Task instructions:
Below is a listing; restate from it, character for character, the lines beginning at the line holding "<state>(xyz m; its" and ending at the line holding "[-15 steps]", both included.

---- Records for processing

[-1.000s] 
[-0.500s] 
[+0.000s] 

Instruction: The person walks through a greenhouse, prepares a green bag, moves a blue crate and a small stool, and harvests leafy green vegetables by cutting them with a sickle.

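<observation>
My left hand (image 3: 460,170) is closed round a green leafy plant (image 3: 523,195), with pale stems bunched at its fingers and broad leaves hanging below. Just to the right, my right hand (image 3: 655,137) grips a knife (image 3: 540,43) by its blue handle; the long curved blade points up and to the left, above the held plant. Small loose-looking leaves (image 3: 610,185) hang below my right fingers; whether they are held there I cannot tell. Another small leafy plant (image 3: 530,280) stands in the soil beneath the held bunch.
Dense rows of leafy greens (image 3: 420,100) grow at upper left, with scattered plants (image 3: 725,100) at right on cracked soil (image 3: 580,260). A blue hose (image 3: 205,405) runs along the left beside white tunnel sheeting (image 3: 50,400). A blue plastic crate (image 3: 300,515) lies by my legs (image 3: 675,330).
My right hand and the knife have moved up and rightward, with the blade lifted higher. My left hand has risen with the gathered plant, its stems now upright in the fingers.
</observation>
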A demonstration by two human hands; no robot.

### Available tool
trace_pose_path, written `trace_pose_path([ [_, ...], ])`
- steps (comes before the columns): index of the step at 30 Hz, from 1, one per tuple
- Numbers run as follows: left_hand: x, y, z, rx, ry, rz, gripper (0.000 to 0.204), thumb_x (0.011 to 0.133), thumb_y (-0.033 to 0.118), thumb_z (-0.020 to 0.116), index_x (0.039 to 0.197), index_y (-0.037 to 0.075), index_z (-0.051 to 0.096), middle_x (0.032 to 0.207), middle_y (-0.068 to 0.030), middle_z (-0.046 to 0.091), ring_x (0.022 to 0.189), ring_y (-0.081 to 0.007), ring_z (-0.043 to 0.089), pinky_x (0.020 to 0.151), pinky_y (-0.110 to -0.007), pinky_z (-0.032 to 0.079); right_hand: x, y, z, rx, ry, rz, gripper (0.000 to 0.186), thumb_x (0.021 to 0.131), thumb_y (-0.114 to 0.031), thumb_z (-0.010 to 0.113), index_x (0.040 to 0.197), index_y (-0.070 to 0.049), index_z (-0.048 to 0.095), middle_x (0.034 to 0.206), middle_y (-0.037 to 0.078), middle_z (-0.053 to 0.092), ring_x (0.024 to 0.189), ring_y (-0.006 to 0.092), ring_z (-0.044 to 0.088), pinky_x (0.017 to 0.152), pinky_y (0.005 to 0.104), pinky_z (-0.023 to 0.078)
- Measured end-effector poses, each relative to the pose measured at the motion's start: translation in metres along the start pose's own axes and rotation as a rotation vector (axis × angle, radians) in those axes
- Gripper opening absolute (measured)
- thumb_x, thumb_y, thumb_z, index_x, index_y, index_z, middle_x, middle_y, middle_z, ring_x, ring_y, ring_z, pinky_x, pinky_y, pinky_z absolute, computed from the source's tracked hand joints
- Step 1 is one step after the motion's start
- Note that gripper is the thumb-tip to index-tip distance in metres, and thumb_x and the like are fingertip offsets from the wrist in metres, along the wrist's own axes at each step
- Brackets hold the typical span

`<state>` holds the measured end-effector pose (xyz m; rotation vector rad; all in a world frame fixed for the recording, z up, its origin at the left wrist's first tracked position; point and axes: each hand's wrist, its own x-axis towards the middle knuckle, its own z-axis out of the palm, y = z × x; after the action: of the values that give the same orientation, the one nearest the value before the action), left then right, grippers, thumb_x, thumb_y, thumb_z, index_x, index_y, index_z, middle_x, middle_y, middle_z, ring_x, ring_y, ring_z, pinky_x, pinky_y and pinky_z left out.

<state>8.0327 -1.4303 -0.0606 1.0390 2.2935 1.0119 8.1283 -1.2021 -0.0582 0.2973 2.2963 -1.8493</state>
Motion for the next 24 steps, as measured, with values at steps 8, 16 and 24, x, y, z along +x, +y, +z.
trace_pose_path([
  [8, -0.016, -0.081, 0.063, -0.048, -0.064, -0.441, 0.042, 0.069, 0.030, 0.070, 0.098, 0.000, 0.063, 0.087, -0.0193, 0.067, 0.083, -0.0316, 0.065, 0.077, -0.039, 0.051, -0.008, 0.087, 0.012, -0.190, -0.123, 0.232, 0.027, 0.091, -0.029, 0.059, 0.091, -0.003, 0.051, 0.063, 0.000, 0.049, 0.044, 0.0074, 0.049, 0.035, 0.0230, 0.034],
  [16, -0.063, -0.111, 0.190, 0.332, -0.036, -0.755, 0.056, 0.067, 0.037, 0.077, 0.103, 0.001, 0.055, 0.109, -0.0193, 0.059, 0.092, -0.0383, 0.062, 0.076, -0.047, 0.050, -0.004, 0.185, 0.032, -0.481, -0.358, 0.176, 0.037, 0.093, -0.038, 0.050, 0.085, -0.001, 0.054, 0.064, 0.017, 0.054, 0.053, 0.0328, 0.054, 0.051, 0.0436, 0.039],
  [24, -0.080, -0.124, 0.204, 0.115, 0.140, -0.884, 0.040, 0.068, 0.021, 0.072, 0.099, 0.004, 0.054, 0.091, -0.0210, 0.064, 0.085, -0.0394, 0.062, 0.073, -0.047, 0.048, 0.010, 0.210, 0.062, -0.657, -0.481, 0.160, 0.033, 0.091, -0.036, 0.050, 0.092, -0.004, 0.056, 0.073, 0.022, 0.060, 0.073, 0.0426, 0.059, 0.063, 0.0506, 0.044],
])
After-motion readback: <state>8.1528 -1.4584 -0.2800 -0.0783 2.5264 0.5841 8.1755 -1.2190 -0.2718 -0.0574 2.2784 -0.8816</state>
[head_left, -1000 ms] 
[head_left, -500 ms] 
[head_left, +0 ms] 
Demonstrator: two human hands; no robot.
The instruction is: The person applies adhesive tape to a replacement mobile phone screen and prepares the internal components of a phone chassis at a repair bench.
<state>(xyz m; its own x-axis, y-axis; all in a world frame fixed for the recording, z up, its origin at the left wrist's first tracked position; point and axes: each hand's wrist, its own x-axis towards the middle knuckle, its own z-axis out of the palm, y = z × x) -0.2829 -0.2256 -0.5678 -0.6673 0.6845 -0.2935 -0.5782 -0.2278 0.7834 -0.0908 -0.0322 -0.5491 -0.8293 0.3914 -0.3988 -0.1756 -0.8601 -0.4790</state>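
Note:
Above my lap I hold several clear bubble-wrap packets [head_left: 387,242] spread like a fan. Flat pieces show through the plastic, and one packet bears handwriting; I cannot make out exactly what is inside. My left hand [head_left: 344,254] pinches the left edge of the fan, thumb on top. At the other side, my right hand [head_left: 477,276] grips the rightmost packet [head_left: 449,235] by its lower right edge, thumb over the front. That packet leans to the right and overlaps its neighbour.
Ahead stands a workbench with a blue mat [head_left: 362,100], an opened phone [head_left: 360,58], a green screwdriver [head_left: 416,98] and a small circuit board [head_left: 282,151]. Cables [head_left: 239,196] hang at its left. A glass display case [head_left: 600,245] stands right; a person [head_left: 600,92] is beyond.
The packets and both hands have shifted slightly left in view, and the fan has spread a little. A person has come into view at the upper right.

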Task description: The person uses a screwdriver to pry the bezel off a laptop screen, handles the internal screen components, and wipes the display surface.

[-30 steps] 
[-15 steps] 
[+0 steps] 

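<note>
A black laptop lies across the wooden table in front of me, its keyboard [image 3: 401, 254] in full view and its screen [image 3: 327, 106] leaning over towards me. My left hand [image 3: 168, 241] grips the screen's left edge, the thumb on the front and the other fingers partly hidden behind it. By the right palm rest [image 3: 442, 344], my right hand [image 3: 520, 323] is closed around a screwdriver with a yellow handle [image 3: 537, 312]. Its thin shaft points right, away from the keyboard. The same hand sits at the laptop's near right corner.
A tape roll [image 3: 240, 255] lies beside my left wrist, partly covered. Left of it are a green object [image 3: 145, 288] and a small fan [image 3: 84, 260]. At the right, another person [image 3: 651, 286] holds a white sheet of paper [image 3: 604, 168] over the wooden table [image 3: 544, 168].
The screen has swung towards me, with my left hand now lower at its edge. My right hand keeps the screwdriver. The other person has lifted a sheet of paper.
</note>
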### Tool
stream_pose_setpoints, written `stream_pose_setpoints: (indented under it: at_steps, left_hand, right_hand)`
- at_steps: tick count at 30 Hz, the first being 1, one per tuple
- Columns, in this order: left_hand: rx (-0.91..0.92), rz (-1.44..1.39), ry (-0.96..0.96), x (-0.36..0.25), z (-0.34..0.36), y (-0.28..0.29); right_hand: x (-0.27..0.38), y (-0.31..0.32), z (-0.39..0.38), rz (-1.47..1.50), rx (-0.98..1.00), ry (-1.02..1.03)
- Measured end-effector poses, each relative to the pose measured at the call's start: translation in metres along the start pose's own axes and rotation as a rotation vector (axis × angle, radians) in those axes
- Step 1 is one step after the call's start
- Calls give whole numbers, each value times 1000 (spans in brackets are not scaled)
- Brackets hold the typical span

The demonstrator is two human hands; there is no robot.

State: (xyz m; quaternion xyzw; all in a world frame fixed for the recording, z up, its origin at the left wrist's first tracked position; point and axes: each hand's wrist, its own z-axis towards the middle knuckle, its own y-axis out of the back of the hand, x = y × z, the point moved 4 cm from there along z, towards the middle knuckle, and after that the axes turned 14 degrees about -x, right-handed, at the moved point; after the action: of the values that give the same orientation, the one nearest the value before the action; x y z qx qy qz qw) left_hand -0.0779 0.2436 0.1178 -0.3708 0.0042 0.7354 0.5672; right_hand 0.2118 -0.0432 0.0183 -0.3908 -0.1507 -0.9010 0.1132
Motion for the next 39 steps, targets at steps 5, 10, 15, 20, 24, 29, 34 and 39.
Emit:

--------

Answer box:
<state>(xyz m; its own x-axis, y-axis; all in a world frame fixed for the recording, z up, its origin at the left wrist's first tracked position; point and axes: each hand's wrist, its own x-axis towards the middle knuckle, its own z-axis out of the palm, y = z × x) -0.2829 -0.2256 -0.5678 -0.6673 0.6845 -0.2935 -0.5782 -0.2278 0.7834 -0.0908 -0.0322 -0.5491 -0.8293 0.3914 -0.3988 -0.1756 -0.8601 -0.4790</state>
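Note:
Above my lap I hold several clear bubble-wrap packets [head_left: 387,242] spread like a fan. Flat pieces show through the plastic, and one packet bears handwriting; I cannot make out exactly what is inside. My left hand [head_left: 344,254] pinches the left edge of the fan, thumb on top. At the other side, my right hand [head_left: 477,276] grips the rightmost packet [head_left: 449,235] by its lower right edge, thumb over the front. That packet leans to the right and overlaps its neighbour.
Ahead stands a workbench with a blue mat [head_left: 362,100], an opened phone [head_left: 360,58], a green screwdriver [head_left: 416,98] and a small circuit board [head_left: 282,151]. Cables [head_left: 239,196] hang at its left. A glass display case [head_left: 600,245] stands right; a person [head_left: 600,92] is beyond.
The packets and both hands have shifted slightly left in view, and the fan has spread a little. A person has come into view at the upper right.
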
Task description: The person uses a screwdriver to pry the bezel off a laptop screen, handles the internal screen components, and wipes the display surface.

[-30 steps] 
[-15 steps] 

What came before is the finished answer.